With a large shift towards automation in industrial manufacturing making production more efficient and smarter, an integrated industry approach is not far off. To remain competitive, companies need to make their manufacturing processes more efficient, and that means greater investment in state-of-the-art automation technology. Internationally, companies and executives are taking the steps and the decisions required to develop a smart-factory vision into a real-life solution. There are challenges along the road to achieving this reality as it requires information sharing, investment, and coordination. Their competitiveness also hinges on access to a reliable, sustainable energy supply.
It is therefore sad to see that in the face of this reality, Unions and their members choose to strike. Or should I say they intimidated, threatened and assaulted people who tried to work and shamelessly damaged and vandalised company properties. This is an all too common occurrence in South Africa these days, as is the phenomenon of as one strike ends, another one begins in a different sector of industry. It is commonly referred to as ‘strike season’. The pressure that manufacturers and business in general have been put under over the last decade by these countless strikes resulting in lost production is starting to create anger and forcing companies to relook at their circumstances, which could have far reaching repercussions for the labour force in South Africa.
This is evident in the three Viewpoints that have been published in this issue. The writers have put in black and white what the reality of the situation is. Not many people are prepared to put their views in writing but I believe, like many others, that they have become ‘gatvol’ (fed up).

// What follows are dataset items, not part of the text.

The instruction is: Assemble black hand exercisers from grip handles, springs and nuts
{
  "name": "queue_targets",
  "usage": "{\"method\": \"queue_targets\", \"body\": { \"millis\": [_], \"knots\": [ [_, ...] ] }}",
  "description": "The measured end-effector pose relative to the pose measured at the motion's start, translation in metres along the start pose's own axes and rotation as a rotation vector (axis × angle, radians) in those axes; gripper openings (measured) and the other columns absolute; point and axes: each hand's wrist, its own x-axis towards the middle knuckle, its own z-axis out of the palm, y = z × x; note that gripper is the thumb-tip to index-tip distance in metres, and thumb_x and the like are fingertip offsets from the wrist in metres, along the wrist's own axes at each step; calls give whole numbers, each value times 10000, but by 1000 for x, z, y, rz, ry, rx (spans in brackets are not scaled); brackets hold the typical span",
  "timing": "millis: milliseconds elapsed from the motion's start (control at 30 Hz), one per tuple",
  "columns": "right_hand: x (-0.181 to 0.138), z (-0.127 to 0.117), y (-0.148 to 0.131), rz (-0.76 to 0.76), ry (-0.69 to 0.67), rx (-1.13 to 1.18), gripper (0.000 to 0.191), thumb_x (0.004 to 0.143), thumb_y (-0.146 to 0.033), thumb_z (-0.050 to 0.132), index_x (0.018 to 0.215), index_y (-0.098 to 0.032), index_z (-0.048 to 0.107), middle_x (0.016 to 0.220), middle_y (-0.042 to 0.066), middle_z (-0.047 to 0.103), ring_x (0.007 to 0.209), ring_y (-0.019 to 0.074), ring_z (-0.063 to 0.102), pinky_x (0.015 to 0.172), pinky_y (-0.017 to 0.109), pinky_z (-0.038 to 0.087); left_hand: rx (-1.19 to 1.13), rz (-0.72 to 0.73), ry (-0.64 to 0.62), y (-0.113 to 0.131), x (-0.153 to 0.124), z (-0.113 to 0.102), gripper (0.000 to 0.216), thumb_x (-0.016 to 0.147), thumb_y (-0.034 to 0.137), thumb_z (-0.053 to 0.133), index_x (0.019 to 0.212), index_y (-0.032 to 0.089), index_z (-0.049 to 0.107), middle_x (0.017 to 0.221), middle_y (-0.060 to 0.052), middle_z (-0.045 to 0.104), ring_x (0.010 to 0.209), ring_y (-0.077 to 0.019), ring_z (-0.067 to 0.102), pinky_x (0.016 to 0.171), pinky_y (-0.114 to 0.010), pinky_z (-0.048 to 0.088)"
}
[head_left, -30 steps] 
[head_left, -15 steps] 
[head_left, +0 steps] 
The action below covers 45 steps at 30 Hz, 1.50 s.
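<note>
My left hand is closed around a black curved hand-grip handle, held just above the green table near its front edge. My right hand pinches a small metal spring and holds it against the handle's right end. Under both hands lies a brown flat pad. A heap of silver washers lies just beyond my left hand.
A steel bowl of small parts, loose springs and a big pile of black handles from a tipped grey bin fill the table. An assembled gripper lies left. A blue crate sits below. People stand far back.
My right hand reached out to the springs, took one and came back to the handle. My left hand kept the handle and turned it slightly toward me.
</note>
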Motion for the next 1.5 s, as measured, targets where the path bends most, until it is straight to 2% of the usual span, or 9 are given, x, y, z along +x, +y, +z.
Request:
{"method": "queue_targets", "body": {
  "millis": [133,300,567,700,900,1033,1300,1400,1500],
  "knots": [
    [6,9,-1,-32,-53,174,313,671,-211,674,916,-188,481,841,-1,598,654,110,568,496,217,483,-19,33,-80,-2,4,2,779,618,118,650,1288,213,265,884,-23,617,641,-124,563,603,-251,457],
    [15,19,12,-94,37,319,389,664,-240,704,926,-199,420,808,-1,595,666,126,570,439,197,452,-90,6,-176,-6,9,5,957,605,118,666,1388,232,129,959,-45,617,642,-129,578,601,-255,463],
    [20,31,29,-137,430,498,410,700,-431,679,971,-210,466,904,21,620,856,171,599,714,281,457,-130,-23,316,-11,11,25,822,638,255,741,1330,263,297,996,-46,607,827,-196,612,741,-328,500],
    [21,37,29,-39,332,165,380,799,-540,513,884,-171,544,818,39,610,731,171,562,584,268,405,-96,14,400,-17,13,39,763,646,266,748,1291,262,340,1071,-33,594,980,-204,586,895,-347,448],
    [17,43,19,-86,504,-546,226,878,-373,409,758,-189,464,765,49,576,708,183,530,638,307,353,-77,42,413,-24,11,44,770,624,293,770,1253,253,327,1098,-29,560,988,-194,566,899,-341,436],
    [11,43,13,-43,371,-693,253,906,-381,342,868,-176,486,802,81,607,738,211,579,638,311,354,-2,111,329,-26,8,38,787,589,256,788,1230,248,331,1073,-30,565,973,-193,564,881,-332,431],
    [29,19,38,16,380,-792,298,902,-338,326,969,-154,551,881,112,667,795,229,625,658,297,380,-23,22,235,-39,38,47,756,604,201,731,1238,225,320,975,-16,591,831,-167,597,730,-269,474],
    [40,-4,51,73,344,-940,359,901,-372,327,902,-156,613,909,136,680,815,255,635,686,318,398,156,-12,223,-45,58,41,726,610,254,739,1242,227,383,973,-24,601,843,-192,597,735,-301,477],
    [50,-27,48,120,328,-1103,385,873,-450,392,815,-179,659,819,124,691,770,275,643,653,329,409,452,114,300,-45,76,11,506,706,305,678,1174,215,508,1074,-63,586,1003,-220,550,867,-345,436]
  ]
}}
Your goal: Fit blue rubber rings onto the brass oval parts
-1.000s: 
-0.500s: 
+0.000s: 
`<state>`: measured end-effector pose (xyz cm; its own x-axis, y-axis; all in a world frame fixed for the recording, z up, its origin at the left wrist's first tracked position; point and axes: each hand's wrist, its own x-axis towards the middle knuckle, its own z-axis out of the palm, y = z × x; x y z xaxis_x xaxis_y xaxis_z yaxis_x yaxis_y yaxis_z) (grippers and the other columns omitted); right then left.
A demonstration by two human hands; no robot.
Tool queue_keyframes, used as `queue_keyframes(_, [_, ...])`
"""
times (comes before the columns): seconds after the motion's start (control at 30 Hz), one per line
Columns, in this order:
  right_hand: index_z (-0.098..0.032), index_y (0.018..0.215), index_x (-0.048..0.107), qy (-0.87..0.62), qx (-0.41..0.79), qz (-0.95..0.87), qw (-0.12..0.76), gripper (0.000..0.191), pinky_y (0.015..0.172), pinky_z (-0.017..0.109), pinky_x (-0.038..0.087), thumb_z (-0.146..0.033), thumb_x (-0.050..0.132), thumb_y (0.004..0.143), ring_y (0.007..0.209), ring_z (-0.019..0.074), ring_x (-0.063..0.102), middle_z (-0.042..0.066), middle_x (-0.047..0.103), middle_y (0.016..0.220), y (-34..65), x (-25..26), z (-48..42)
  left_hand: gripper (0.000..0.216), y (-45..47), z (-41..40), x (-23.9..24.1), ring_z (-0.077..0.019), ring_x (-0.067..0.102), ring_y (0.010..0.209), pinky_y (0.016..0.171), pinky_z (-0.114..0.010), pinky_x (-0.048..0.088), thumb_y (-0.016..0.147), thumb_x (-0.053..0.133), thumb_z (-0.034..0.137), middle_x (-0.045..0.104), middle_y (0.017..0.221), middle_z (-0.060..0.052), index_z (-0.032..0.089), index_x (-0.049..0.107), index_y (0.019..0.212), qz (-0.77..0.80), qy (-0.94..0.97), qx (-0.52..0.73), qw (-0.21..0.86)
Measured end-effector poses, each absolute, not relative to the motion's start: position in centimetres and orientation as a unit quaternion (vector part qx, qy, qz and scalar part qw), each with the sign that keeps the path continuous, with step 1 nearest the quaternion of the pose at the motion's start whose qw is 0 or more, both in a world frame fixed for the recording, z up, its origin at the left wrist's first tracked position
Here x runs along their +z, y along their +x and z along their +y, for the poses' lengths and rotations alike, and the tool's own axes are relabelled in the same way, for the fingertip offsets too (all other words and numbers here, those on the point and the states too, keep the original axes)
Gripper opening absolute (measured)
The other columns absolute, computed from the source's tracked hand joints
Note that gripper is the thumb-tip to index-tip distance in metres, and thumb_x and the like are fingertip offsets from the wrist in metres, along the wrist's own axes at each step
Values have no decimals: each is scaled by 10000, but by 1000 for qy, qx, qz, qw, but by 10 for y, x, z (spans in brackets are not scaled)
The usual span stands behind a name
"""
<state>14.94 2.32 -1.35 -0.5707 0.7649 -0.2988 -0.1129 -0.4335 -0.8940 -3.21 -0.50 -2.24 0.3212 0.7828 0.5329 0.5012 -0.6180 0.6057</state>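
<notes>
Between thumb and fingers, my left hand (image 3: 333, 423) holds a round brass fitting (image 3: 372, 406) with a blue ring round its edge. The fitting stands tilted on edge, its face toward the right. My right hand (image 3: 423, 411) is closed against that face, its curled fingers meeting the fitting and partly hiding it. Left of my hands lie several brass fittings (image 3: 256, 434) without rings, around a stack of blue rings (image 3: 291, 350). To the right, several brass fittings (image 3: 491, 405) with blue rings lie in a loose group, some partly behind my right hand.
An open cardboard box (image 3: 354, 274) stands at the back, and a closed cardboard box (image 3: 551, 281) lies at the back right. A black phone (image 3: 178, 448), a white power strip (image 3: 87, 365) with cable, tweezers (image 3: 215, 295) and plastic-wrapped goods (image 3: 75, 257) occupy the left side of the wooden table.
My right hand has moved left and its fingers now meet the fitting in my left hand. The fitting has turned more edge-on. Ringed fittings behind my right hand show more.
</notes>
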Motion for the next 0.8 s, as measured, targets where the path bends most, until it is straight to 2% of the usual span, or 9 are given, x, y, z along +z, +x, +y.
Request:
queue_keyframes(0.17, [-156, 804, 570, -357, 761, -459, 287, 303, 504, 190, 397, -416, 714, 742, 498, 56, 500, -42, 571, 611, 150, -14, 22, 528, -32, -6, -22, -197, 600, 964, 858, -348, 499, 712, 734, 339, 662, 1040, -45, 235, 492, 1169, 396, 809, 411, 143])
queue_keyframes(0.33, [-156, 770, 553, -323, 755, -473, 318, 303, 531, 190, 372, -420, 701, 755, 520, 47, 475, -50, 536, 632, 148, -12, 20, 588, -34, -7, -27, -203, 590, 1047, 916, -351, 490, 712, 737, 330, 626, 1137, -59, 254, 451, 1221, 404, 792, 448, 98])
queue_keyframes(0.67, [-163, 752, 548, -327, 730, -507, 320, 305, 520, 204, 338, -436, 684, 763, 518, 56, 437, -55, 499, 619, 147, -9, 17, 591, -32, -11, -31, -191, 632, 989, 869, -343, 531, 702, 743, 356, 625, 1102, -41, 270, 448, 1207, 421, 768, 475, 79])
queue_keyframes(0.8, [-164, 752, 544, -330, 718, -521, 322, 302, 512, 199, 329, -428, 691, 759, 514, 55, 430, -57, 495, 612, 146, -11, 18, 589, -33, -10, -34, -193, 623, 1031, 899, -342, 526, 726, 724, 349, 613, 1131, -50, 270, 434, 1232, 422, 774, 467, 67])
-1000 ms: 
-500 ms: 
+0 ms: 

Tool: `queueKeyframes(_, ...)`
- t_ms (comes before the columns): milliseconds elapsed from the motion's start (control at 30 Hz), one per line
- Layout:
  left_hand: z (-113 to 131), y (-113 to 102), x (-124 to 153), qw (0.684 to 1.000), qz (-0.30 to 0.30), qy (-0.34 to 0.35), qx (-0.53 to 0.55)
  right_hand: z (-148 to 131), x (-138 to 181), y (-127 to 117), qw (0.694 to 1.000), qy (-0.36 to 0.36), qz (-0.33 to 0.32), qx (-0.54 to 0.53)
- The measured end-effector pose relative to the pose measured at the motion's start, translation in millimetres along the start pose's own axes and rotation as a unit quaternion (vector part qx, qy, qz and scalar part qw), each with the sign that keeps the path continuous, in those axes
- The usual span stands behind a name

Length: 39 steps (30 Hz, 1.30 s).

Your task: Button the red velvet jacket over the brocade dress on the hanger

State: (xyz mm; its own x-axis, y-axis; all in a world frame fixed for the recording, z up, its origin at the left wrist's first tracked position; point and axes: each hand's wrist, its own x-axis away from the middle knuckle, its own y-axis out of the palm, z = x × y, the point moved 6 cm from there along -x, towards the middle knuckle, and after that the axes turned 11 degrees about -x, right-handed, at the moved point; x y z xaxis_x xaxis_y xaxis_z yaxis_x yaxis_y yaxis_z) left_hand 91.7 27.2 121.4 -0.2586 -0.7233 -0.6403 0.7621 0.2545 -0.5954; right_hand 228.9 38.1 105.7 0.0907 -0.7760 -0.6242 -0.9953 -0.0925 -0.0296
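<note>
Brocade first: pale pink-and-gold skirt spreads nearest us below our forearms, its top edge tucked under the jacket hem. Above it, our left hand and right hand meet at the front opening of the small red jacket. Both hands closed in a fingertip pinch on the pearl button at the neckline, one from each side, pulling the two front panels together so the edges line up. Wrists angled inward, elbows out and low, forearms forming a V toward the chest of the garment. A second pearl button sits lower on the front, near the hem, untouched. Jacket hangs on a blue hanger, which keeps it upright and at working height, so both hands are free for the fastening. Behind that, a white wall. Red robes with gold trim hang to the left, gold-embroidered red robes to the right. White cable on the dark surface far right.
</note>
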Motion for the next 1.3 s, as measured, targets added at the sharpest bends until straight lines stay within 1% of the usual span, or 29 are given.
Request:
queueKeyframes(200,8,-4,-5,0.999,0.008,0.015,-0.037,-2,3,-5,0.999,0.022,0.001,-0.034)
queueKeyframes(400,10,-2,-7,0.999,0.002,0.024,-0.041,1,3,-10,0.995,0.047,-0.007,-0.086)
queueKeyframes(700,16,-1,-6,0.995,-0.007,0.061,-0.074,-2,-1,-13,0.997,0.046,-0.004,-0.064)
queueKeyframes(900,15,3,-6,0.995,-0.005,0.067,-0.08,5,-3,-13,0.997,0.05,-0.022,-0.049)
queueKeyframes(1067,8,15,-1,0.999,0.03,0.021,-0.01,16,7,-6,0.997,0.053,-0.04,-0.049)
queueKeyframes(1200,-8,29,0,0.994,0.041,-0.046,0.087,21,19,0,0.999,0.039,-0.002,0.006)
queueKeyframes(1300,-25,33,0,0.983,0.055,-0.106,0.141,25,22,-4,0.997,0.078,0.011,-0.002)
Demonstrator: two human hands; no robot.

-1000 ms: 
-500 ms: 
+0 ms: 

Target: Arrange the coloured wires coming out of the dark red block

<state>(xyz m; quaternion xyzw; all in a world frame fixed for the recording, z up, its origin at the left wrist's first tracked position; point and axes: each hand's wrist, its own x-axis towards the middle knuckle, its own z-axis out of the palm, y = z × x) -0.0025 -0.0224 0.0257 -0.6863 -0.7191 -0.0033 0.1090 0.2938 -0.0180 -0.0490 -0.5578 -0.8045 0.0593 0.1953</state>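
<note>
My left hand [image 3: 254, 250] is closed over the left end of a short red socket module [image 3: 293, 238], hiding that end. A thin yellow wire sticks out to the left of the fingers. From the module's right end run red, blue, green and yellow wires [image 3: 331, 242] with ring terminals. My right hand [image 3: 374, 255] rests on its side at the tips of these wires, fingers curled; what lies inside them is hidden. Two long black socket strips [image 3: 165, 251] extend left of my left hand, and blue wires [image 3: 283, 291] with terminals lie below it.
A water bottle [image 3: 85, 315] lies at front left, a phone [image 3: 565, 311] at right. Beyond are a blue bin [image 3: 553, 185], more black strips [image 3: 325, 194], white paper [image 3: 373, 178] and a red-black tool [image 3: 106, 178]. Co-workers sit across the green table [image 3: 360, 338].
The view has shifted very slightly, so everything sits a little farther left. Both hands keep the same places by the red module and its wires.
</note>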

In the International News section, the IFR President Arturo Baroncelli reports that in 2013, about 179,000 industrial robots were sold worldwide – again an all-time high, and 12 percent more than in 2012. More than 700 industrial robots were sold in Africa, 87% more than in 2012. The metal and machinery industry had an average annual growth rate of 22% in the same period. Does this not say something to the employees?
In Industry News I report on new developments in the marking and authentication industry which includes barcodes that can be identified from any iOS or Android smartphone, and new technology to be introduced that will provide a variety of security solutions for preventing counterfeiting, brand protection, fraud and diversion – copper cable theft could be thwarted.
Radio Frequency Identification (RFID) and barcode technologies are two tools that manufacturers can leverage to establish an effective traceability programme. That’s because they provide direct visibility into the manufacturing process while streamlining data collection and communication.
These three stories all point to the shift towards automation, which is happening worldwide. So why should it not happen in South Africa? We are part of the world stage now and time and again we prove that we are equal to, if not better, than many first world countries. Look at the recent test launch of the Advanced High-Performance Reconnaissance Light Aircraft (AHRLAC), a story also included in this issue. If only the Unions and their members would realise this.